DELİLLERİN DEĞERLENDİRİLMESİ ve GEREKÇE
Davacı vekili ve davalı … vekilinin istinaf sebepleri ile sınırlı olarak, dosya içerisindeki bilgi ve belgeler, mahkeme kararının gerekçesi, dayanılan delillerin tartışılıp değerlendirilmesi ile yapılan inceleme sonunda;
Dava, davacının yaralanması ile sonuçlanan trafik kazasından kaynaklanan geçici ve sürekli iş göremezlik tazminatının aracın ZMMS şirketinden tahsili istemine ilişkindir.
Davacı vekilinin dava dilekçesinde talep sonucu kısmında davacının davaya konu trafik kazası sonucu yaralanması nedeniyle geçici ve sürekli iş göremezlik tazminatı talebinde bulunduğu anlaşılmıştır. HMK’nın 26. maddesi gereğince hakim talep sonucu ile bağlı olup talepten başka bir şeye karar veremez. Davacının ekonomik geleceğinin sarsılması nedeniyle tazminat talebi olmadığından mahkemece bu konuda inceleme araştırma yapılmamasında ve talep edilmeyen tazminat yönünden karar verilmemesinde bir isabetsizlik bulunmamaktadır.
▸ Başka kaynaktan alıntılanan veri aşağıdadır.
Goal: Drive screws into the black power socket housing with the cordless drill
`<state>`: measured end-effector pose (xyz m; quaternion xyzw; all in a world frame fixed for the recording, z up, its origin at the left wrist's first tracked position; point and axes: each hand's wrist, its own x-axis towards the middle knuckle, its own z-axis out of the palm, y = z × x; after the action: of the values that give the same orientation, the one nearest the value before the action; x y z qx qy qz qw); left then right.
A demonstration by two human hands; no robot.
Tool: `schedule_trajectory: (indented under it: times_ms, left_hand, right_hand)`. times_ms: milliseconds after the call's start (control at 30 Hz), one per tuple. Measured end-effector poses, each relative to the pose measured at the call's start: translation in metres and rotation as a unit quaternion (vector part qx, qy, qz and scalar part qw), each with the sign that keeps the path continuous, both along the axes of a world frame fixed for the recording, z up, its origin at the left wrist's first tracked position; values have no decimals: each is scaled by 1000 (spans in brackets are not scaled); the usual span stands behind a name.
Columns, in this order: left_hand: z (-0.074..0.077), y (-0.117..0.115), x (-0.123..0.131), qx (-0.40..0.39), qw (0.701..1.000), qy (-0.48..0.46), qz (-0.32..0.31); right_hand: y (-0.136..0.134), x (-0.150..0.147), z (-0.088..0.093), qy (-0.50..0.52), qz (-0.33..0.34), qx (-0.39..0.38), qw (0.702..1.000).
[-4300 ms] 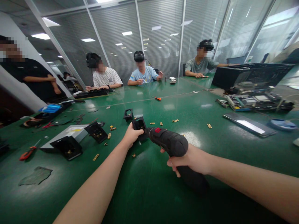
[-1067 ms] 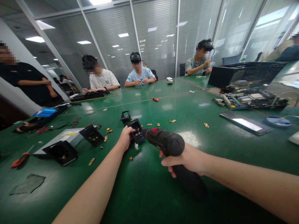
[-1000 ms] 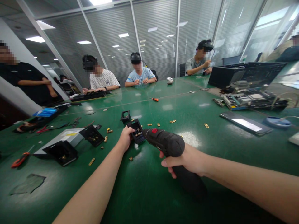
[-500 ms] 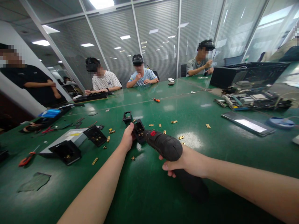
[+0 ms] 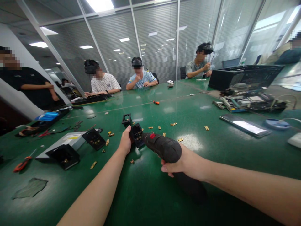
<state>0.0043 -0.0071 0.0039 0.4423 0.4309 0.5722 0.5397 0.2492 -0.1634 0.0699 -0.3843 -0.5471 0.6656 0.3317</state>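
Observation:
My left hand (image 5: 126, 141) grips the left side of a small black socket housing (image 5: 136, 134) with brass parts inside, held tilted near the table's middle. In my right hand (image 5: 181, 161) is a black cordless drill (image 5: 163, 146) with a red switch. Its nose points into the housing's open side; whether the bit touches a screw is hidden. Behind the housing stands a black square frame (image 5: 126, 119). Several small brass strips lie around, one brass strip (image 5: 180, 140) just beyond the drill. A small brass piece (image 5: 132, 161) sits in front of the housing.
To the left are two more black housings (image 5: 94, 139), a grey metal box (image 5: 70, 139) and an orange screwdriver (image 5: 23, 164). A phone-like slab (image 5: 244, 125), circuit boards (image 5: 251, 100) and a black case (image 5: 225, 78) stand right. Several people sit across the green table (image 5: 150, 194).
The whole view has shifted slightly, with the table things now a little farther left. Both hands keep their hold, and the drill stays at the housing.

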Motion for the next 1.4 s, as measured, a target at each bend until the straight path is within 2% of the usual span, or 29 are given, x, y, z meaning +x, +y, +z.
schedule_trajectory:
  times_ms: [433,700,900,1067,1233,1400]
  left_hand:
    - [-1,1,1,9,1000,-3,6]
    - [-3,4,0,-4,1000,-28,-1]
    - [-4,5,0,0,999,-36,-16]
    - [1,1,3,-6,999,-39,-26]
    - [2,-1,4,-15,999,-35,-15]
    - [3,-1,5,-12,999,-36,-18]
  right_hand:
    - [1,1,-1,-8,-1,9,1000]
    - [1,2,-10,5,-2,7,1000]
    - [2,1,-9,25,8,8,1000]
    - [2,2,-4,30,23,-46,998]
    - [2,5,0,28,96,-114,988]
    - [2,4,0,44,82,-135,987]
Davacı hakkında yapılan SED araştırma raporunda boşta gezdiği, gelir getiren işi olmadığı, dul maaşı alan annesi ile birlikte yaşadıklarının belirtildiği, dosya kapsamında mezuniyet belgesinin olmadığı, fiilen çalıştığı iş yeri ve yaptığı işe dair belge bulunmadığı, kaza tarihinde henüz 21 yaşında olduğu, tecrübeli işçi olarak çalışacak yaşta olmaması nedeniyle davacının gelirinin net asgari ücret olduğunun kabulü ile tazminat hesabı yapılmasında bir isabetsizlik bulunmamıştır.
Davanın haksız fiilden kaynaklanan cismani tazminat istemine ilişkin olması ve davalıya trafik sigortalı aracın özel otomobil olması nedeniyle yasal faize karar verilmesinde usulsüzlük bulunmaması, davacının tüm tıbbi evraklarının temini ve muayenesinden sonra maluliyetine ilişkin raporların düzenlenmesi, hatta plastik cerrahi, nöroloji ve göz yönünden muayene edilip, son durum raporları alındıktan sonra maluliyet yönünden inceleme yapılması, davacının kaza tarihinden öncesinde 16 yıl lösemi tedavisi olduğu kontrollerinin 1 yıl önce bittiğinin anlaşılması, sadece alın bölgesinden yaralandığı, deri kaybı olduğu, alın bölgesinden iki kez plastik cerrahi operasyonu geçirdiği, yüzünde sabit iz geliştiği, fonksiyonel kaybı olmadığı, davaya konu trafik kazası sonucu yaralanması nedeniyle sürekli maluliyeti bulunmadığının konusunda uzman sağlık kurumları tarafından düzenlenen her iki raporda da belirlenmesi, davacı tarafın itirazlarının İstanbul ATK 3. İhtisas Dairesince düzenlenen raporla karşılanması, tazminat hesabına yönelik itirazının ek raporla giderildiğinin anlaşılması ve mahkemenin gerekçesine göre davacı vekilinin yerinde görülmeyen istinaf başvurusunun (HMK.nın 355 maddesine göre istinaf sebepleri ile sınırlı olarak yapılan inceleme sonucu) HMK’nın 353/1-b-1 maddesi gereğince esastan reddine karar verilmesi gerekmiştir.
HÜKÜM : Gerekçesi yukarıda izah edildiği üzere;
1-Davacı … vekilinin istinaf talebinin 6100 Sayılı HMK’nın 353/1-b-1 maddesi gereğince ESASTAN REDDİNE,
2-Davacıdan alınması gereken 80.70-TL maktu istinaf karar harcından, peşin alınan 54.40-TL harcın mahsubu ile bakiye 26.30-TLharcın davacıdan tahsili ile hazineye gelir kaydına,
3-Davacı tarafından yapılan istinaf yargılama giderlerinin kendi üzerinde bırakılmasına,
4-Davacı tarafından peşin yatırılan 100.00-TL gider avansından, kullanılmayan kısmın karar kesinleştiğinde davacıya iadesine,
5-İstinaf başvurma harcı peşin alındığından bu konuda karar verilmesine yer olmadığına,
6-Kararın usulüne uygun şekilde taraflara tebliğine,
Dosya üzerinden yapılan inceleme sonucu HMK’nın 361/1 maddesi gereğince kararın taraflara tebliğinden itibaren iki haftalık süresi içinde davacı yönünden temyizi kabil olmak üzere oy birliği ile 14.10.2022 tarihinde karar verildi.

Başkan …

Üye …

Üye …

Katip …

* Bu belge, 5070 sayılı Kanun hükümleri gereğince elektronik imza ile imzalanmıştır.